In May, the Law Commission published recommendations to reform the law on wills, aiming to modernise the process and promote testamentary freedom.

Our current statute that governs will drafting dates back to the 1800s, so reform is overdue. People are living longer, capacity is a growing area for litigation and we live in a better technological age where reforms can be made.

This article looks at the top 10 recommendations put forward by the Law Commission and how they may affect you.

1. Dispensing power

Under current laws, we must adhere to specific formalities for a will to be valid. The Law Commission is recommending that the court is able to produce an order allowing certain documents that don’t fully meet the formalities to be treated as valid wills. This would apply if it can be proven that the document reflects the testator’s intended wishes.

Claimants could use electronic documents, videos, voice messages and other forms of evidence to prove that a document should be used as a valid will. The power could be useful where someone doesn’t fully meet the requirements but clearly intended their estate to be distributed in a specific way. However, this could lead to more contentious matters, busier courts and delays – and potentially more people taking advantage of the system, with the deceased wishes not being met.

2. Undue influence

Contesting a will on the grounds of undue influence is currently very difficult. It requires the claimant to prove that the testator was coerced – that their free will was overpowered by the influencer – into making the will.

The court would have to assess the testator’s physical and mental state, the nature of the relationship with the alleged influencer, the terms of the will and any previous wills. Much of this evidence is difficult to find, as undue influence often happens behind closed doors. The recommendation is that courts should be able to infer that a will was brought about by undue influence where there are reasonable grounds to suspect it, rather than relying solely on direct evidence.

3. Marriage not revoking will

This recommendation aims to reduce the risk of predatory marriage. Current law means that marriage revokes any existing wills someone has in place, unless the marriage is explicitly referred to in the will.

While the threshold for having the mental capacity to create a will is high, the threshold for marriage is low. If someone lacks the capacity to create a new will after marriage, but does have the capacity to marry, a large proportion (if not all) of their estate will pass to the new spouse.
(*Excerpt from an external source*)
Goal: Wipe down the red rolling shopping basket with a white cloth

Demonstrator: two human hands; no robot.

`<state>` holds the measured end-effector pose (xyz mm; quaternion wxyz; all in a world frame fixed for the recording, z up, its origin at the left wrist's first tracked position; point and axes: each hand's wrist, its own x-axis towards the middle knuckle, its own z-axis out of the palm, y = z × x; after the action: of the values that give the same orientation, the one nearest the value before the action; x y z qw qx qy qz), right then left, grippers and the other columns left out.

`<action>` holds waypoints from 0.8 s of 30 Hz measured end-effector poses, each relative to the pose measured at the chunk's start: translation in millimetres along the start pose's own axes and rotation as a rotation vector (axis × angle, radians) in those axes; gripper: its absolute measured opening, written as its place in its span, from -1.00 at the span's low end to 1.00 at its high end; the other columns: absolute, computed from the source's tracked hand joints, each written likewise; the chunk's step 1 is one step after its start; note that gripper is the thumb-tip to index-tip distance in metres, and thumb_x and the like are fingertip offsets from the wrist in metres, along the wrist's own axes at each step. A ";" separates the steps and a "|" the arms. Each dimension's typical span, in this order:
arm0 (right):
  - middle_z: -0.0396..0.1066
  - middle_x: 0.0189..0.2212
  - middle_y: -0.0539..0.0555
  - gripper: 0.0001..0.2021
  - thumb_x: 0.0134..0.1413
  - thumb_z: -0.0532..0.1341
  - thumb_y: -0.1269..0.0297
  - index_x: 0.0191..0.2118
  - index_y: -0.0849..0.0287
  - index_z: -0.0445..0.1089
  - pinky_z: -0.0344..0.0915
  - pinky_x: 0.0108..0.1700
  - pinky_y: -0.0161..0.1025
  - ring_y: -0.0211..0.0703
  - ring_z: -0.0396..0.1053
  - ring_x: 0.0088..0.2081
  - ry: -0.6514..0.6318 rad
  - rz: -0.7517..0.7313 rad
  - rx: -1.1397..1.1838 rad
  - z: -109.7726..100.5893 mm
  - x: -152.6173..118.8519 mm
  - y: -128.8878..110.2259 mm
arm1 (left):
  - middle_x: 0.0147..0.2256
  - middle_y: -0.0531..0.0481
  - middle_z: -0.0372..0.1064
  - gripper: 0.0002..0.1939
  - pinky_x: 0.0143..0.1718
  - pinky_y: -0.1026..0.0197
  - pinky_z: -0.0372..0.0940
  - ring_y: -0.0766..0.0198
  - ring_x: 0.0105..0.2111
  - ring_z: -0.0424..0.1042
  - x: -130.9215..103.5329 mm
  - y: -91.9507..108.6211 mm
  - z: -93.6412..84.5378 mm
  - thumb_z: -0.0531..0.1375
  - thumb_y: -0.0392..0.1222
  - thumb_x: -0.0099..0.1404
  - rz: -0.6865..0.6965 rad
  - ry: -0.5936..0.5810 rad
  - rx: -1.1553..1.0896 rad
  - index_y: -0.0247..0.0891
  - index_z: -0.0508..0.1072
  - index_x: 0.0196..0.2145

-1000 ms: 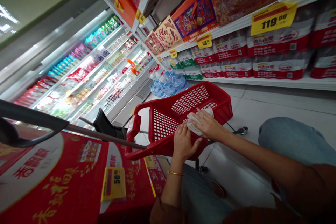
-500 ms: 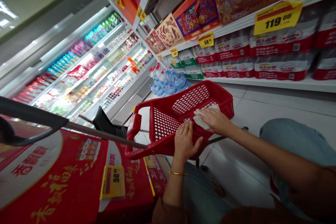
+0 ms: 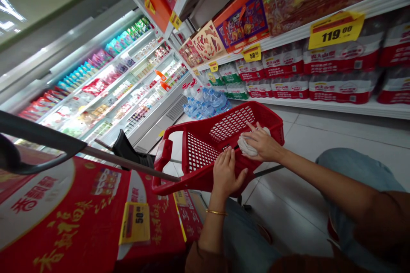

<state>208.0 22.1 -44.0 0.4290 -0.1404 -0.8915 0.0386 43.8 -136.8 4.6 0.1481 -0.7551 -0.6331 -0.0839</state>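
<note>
A red plastic shopping basket [image 3: 205,175] with lattice sides sits tilted in view before me, on a frame with thin metal bars. My left hand [image 3: 226,170] grips its near rim, fingers over the edge and thumb lying on the outer wall. Under my right hand [image 3: 264,145] is a bunched white cloth [image 3: 247,146], pressed against the near rim farther to the right. That hand's index finger is lifted and its other fingers rest over the cloth. The palm side of each hand is hidden.
A grey bar [image 3: 128,163] crosses at the left above red cartons [image 3: 80,209]. Bottled water packs [image 3: 208,102] stand behind the basket. Shelves with shrink-wrapped bottles [image 3: 339,85] line the right, and a lit refrigerated case [image 3: 105,94] fills the left background. My jeans-clad knee [image 3: 355,166] is close by.
My right hand has shifted slightly with the cloth, its fingers now more spread and raised, the cloth more bunched. My left hand keeps its place on the rim.
</note>
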 end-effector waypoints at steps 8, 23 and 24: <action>0.18 0.29 0.14 -0.49 0.20 0.19 0.26 0.26 -0.05 0.23 0.29 0.09 0.11 0.11 0.31 0.15 -0.112 -0.181 -0.071 -1.0 1.8 6.9 | 0.22 -0.35 0.22 -0.29 0.21 -0.16 0.19 -0.09 0.21 0.24 0.5 1.7 0.5 0.12 0.06 0.34 -0.008 0.016 0.011 -0.42 0.11 0.29; 0.19 0.29 0.16 -0.46 0.08 0.28 -0.06 0.16 -0.01 0.34 -0.05 0.14 0.50 0.45 0.05 0.26 -0.102 0.032 -0.046 -1.1 -1.8 0.0 | 0.22 -0.34 0.23 -0.32 0.20 -0.14 0.20 -0.08 0.21 0.23 0.5 -0.5 -1.3 0.13 0.03 0.34 0.011 0.023 0.000 -0.42 0.13 0.28; 0.18 0.29 0.15 -0.45 0.07 0.29 -0.08 0.16 -0.03 0.34 -0.05 0.12 0.52 0.48 0.04 0.27 -0.104 0.055 -0.055 -0.6 -3.1 -1.4 | 0.22 -0.34 0.22 -0.32 0.20 -0.13 0.19 -0.08 0.22 0.23 0.4 -0.8 -1.1 0.13 0.03 0.34 0.009 0.020 -0.003 -0.42 0.13 0.28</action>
<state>209.9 19.8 -45.7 0.3770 -0.1745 -0.9090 0.0330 43.2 -136.6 5.9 0.1537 -0.7573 -0.6281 -0.0916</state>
Removing automatic revocation could deter predators marrying for potential inheritance. However, marriage is a major life event – people should be encouraged to reassess their will and estate. Otherwise, this could lead to issues such as assets being bequeathed to ex-spouses. More on predatory marriages can be found in our Nexus issue.

4. Testamentary capacity

Currently, testamentary capacity is governed by the case of Banks v Goodfellow, which states that anyone making a will must:

  • Be able to understand they are making a will
  • Know what is part of their estate and what they are giving away
  • Understand any claims that could be made by people who expect to benefit from the estate.

However, for other matters – such as the Court of Protection creating a will on someone’s behalf – capacity is assessed using a more modern test under the Mental Capacity Act 2005. This looks at whether someone can understand, retain and effectively communicate information.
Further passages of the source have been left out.